Cañizares, quien viajaba mucho por el mundo y llegó a tener su propia empresa antes de la pandemia, un día decidió rebelarse contra sí misma. Se inscribió en clases de stand up comedy y monólogos para recuperar a aquella “pequeña gamberra”, adoptando el nombre artístico de Ceci Hace para despistar a sus clientes. “De día ejecutiva, de noche comediante, era como Batman…”, señaló la artista sobre esa dupla de roles.
Sus inicios en los escenarios no fueron sencillos. La comediante recordó que actuaban en “bares chiquitos, de primera instancia”, donde a veces solo había cuatro personas en el público y pensaban en suspender. “Pero no, si haces reír solo a cuatro, puedes con 400. Te subís, probás y probás… Fracasas, fracasas, eso te va armando un poco el ego… La mayoría de las veces tenías que cancelar”, detalló Cañizares, quien agregó que en ocasiones el público asistía obligado antes de una fiesta, creando un ambiente “muy violento”.
El punto de inflexión llegó cuando Ceci, esperando al borde de una cancha de fútbol de barrio, le pidió a un amigo que la grabara lanzando piropos a los jugadores con descaro, imitando el acoso que sufren las mujeres en la calle pero invertido. Al colgar el video, la publicación explotó: logró 100.000 visitas “en un suspiro” y desde ahí solo subió. Así nació el personaje de La Checha, caracterizado por un lenguaje retador, ironía de “hembra alfa” y una verborrea bastorra y sin complejos.
Por su parte, Nahuel Ivorra explicó que las obras en las que participaba anteriormente eran “muy dramáticas, con personajes muy para dentro”, hasta que un día se hartó y decidió que lo que le gustaba era hacer reír.

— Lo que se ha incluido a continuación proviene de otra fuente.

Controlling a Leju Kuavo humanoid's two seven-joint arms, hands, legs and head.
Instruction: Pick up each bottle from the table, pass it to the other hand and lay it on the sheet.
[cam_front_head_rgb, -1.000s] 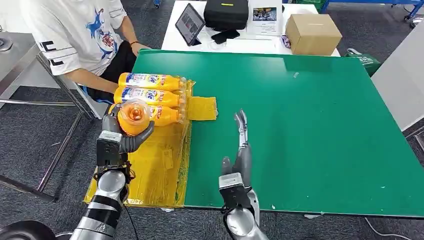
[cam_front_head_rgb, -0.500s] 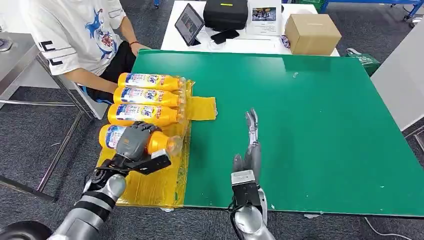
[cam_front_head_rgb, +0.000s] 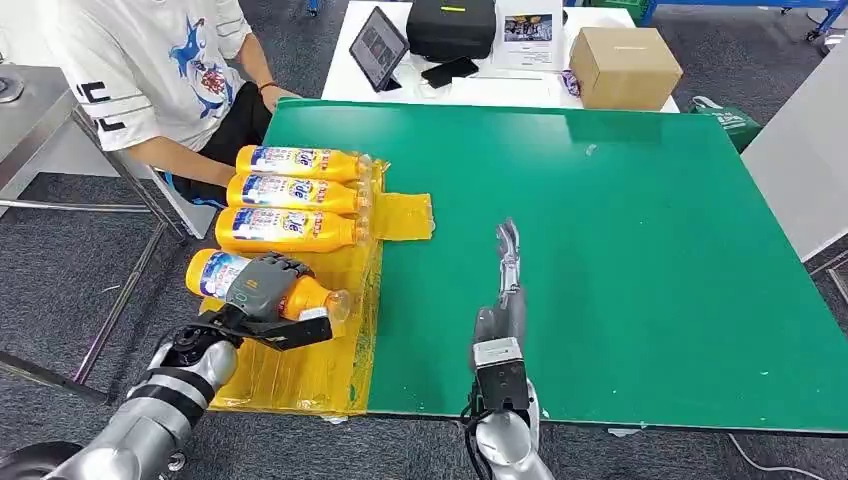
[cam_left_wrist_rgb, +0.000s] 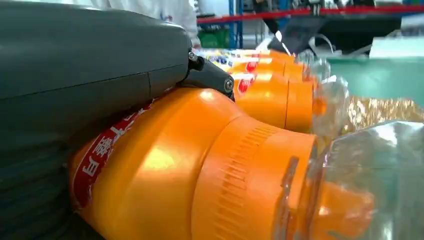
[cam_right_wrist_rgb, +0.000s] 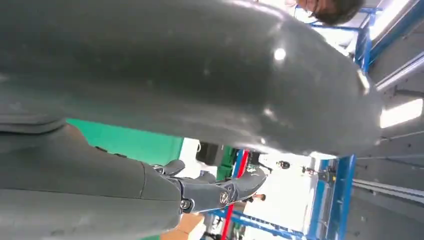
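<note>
Fourth orange bottle (cam_front_head_rgb: 265, 285) grasped in left hand (cam_front_head_rgb: 262, 297), over yellow sheet (cam_front_head_rgb: 310, 350).
Lying sideways near table's (cam_front_head_rgb: 640, 250) left edge, beside three laid bottles (cam_front_head_rgb: 295, 195); right hand (cam_front_head_rgb: 503, 300) released, fingers (cam_front_head_rgb: 508, 245) straight.

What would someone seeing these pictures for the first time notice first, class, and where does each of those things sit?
Most striking is the row of orange bottles lying side by side on the yellow sheet at the left edge of the green table. Nearest the robot, the left hand grips a fourth bottle lying on that sheet. The right hand stretches flat and empty over the table's bare middle.
</note>
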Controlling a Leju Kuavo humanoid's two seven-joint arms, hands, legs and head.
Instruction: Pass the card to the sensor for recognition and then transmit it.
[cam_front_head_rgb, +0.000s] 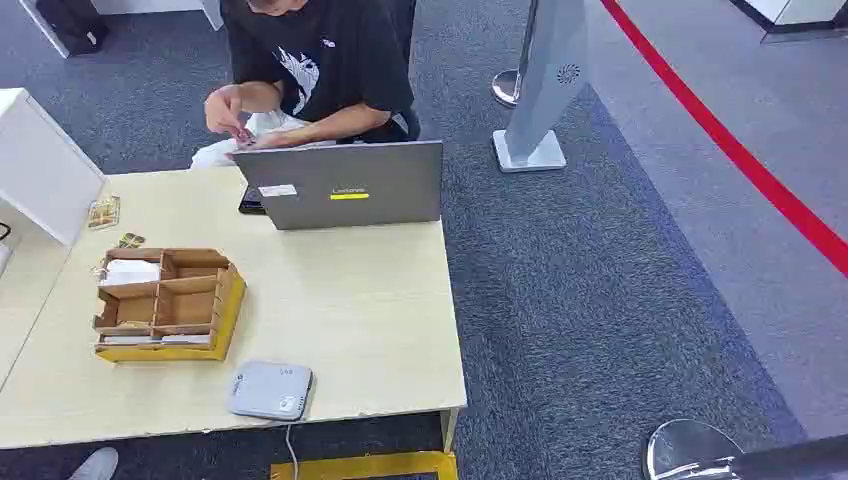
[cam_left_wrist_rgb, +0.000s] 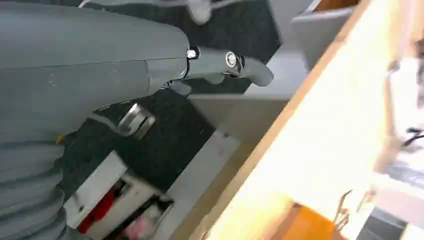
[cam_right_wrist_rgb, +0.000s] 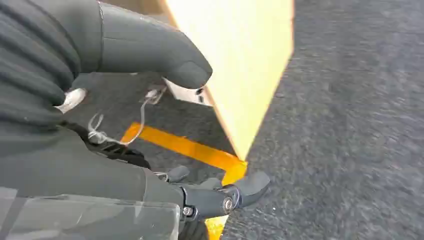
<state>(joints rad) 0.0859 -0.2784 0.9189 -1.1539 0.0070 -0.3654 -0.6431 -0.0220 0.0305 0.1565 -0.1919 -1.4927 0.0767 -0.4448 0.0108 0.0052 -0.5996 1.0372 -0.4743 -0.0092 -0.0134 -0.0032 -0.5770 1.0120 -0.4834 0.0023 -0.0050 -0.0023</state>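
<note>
My right hand (cam_right_wrist_rgb: 150, 125) below table edge, fingers apart, nothing held. My left hand (cam_left_wrist_rgb: 150, 75) likewise spread, empty, beside table (cam_front_head_rgb: 360, 300). Grey rounded card sensor (cam_front_head_rgb: 271, 390) at near table edge, presumably within reach. Beyond sensor, compartmented wooden organizer (cam_front_head_rgb: 165, 305) holding white cards (cam_front_head_rgb: 131, 271). Farther, grey laptop (cam_front_head_rgb: 340, 185), person (cam_front_head_rgb: 310, 70) seated behind.
</note>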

Respecto al éxito del personaje creado por su compañera, Ivorra comentó que ella “encontró un filón” y que solo tenía que ir colocando al personaje en otras situaciones.
A pesar de su crecimiento, ambos admitieron que inicialmente “teníamos miedo de venir a España, creíamos que no se nos iban a entender los matices del lenguaje”. Ahora, con una carrera consolidada, Cañizares mantiene cierta cautela ante la fama masiva: “No me apetece ser tan famosa como para no poder ir a un café, esa libertad me gustaría seguir teniéndola”.